## WORK INSTRUCTIONS
Every line containing the string "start" should be returned from the records.

□ □ □ □ □ □ □

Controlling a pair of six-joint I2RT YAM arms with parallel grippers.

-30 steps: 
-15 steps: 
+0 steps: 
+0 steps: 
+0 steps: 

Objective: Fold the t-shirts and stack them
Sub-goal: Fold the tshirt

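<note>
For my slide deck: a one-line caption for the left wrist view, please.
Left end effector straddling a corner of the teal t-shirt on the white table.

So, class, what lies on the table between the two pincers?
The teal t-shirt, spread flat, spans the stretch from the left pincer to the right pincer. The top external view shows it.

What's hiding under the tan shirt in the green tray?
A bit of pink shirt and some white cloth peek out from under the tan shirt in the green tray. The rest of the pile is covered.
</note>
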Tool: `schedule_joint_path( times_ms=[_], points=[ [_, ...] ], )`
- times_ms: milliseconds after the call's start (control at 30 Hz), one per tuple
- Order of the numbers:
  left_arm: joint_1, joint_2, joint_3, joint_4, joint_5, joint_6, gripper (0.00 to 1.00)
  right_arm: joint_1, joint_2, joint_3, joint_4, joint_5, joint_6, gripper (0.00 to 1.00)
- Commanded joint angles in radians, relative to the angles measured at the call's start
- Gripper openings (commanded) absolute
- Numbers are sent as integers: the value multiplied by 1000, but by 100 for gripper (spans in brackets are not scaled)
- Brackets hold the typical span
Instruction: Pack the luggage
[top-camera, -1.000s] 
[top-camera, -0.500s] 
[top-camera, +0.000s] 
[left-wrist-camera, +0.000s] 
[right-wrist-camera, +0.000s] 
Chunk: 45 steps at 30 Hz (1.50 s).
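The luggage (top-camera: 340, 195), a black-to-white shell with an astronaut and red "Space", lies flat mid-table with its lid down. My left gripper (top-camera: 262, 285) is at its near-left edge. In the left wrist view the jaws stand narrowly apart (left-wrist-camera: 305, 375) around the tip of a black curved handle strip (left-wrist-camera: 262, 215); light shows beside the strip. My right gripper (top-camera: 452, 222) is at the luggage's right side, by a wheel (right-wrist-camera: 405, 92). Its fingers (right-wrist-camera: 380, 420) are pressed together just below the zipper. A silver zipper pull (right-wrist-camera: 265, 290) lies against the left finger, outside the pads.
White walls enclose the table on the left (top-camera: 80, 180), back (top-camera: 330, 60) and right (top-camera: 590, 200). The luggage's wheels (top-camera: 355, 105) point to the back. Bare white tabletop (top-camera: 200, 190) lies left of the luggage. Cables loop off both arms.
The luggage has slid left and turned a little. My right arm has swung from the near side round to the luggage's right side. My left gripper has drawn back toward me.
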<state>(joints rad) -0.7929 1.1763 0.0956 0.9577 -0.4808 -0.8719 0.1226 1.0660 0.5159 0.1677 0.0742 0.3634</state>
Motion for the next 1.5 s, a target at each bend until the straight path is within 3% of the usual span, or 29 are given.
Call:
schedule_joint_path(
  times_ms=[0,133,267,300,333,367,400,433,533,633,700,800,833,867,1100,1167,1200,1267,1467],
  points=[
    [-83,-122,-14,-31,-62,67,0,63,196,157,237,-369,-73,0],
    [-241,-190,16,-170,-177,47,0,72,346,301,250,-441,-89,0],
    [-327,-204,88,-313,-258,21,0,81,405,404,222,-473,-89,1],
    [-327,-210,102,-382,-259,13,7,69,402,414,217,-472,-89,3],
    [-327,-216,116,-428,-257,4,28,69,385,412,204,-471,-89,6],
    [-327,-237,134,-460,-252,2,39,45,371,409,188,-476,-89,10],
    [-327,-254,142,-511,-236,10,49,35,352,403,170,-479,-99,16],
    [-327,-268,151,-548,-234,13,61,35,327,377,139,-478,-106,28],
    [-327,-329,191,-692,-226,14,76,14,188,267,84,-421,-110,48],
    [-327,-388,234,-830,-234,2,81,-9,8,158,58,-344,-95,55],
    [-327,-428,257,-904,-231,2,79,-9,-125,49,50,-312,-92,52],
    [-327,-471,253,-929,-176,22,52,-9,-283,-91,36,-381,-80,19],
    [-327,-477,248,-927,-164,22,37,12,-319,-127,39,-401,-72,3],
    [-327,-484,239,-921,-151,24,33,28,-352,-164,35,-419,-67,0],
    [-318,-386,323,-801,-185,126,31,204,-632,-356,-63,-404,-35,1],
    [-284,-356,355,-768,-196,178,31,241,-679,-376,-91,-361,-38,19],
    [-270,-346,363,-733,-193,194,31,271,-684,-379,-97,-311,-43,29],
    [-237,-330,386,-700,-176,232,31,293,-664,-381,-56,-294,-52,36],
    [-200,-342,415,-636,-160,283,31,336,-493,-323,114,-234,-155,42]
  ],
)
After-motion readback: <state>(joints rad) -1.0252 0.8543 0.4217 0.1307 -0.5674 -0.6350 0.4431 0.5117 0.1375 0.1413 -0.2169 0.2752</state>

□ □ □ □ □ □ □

## YOUR RESPONSE
- times_ms: milliseconds after the call's start (control at 30 Hz), one per tuple
- Commanded joint angles in radians, relative to the angles measured at the call's start

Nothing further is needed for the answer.